Este é um dos grandes livros de ficção histórica que me passaram pelas mãos. Porventura a personagem de César surge menos interessante neste volume, porque existem mais quatro a seguir a este. Não bastaram as 600 páginas deste The Gates of Rome, o nosso amigo entendeu que eram necessários mais quatro livros para contar a história da única pessoa cuja importância para o Universo pode apenas ser comparada com a do autor deste blogue. E é precisamente aqui, depois de toda esta vénia que lhe acabo de fazer, que entro na parte de apontar o dedo ao que de mal o livro tem.
Para se escrever boa ficção histórica é preciso um extenso estudo do período onde a acção se desenrola. É preciso conhecer as personagens-chave que resistiram estoicamente à voragem do Mestre Tempo. Não me passa sequer pela cabeça que alguém com a qualidade deste autor cometa erros grosseiros. Aliás, no fim do livro ele dá-se ao trabalho de publicar uma nota a explicar as suas opções. E estas opções passam em grande medida por alterar a cronologia e as relações entre personagens históricas como bem lhe apeteceu. Se isto fosse feito em relação a uma figura pouco conhecida, ou num período pouco documentado, a coisa ainda passava. Mas estamos a falar de uma das pessoas mais marcantes dos últimos 2500 anos, e situada no local onde o Conhecimento e os historiadores imperavam. Até acredito que boa parte das coisas passem despercebidas à maioria dos leitores, mas tal como eu disse, a personagem de César fascina-me desde que me lembro. Bastará, por exemplo, referir que o momento de maior espanto surge precisamente no final do livro quando é revelado que – SPOILER – o jovem Marcus é na realidade Brutus. Ora, tendo em conta a importância crucial da relação histórica entre estas duas personagens, não é concebível que um autor decida “alterar os factos só porque assim o entende fazer”. Para perceberem o que estou a dizer, Marcus surge como o rapazinho ligeiramente mais velho do que Gaius. Historicamente, há estudiosos que defendem a tese de que Brutus pode ter sido filho de Júlio César, resultando de uma relação na sua adolescência. Quando Brutus nasceu, César tinha 15 anos…
Uma coisa é um autor dar liberdade à sua imaginação, pois somente isso é capaz de criar um livro de ficção, outra coisa é retirar personagens do contexto histórico, e adulterar a narrativa a seu bel-prazer.

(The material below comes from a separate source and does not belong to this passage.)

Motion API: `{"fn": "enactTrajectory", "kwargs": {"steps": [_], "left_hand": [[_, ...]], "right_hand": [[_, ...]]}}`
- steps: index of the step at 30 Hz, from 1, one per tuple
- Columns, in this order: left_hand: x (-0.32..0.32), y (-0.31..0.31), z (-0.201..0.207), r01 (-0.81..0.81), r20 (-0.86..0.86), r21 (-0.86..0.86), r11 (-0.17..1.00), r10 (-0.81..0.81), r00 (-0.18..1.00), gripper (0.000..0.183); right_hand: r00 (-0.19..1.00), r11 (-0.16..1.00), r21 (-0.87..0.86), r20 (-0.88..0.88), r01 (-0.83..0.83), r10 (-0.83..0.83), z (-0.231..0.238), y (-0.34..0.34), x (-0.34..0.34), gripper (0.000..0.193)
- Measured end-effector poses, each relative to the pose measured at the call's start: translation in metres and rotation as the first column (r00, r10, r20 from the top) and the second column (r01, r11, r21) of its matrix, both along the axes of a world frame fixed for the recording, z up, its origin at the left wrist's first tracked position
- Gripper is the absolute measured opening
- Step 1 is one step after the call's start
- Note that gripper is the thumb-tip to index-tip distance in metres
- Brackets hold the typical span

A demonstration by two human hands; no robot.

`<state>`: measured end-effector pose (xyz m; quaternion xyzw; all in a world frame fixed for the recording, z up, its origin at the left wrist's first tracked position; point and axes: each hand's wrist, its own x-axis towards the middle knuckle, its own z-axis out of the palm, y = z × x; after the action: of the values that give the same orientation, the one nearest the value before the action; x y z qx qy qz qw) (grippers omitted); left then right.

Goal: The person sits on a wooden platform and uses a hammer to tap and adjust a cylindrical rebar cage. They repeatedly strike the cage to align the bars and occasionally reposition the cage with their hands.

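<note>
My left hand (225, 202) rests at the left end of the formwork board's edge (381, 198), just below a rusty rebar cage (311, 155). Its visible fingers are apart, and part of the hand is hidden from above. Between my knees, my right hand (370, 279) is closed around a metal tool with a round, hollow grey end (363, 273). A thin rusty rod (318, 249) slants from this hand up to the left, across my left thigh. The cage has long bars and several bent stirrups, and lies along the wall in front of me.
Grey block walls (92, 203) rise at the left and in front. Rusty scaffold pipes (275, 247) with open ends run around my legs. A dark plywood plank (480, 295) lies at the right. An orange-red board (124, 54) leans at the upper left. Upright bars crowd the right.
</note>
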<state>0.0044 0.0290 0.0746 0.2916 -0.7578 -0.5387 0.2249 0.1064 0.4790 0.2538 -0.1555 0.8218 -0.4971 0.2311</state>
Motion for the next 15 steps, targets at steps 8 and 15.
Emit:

Este é apenas o facto mais chocante no livro, mas há muitos outros. E quanto mais uma pessoa lê sobre este período, mais incongruências descobre. Por isso, fico com este gosto agridoce. Por um lado é um livro fabuloso, com uma narração viciante, cheia de cor e vida, plena de personagens ricas e muito marcantes, por outro lado é o mesmo que estar a ler um livro sobre a fundação de Portugal, que decorre no ano 1750, em pleno Século das Luzes, e cujo primeiro rei tem por nome Asdrúbal Anatólio.
Veredicto: estou cheio de vontade de pegar nos restantes livros e continuar a ler esta ficção de altíssimo nível, mas ao mesmo tempo sei que ao fazê-lo vou estar sempre de pé atrás, e com a bílis a subir-me pelo esófago acima.

Bom, como diria certa pessoa… alea jacta est!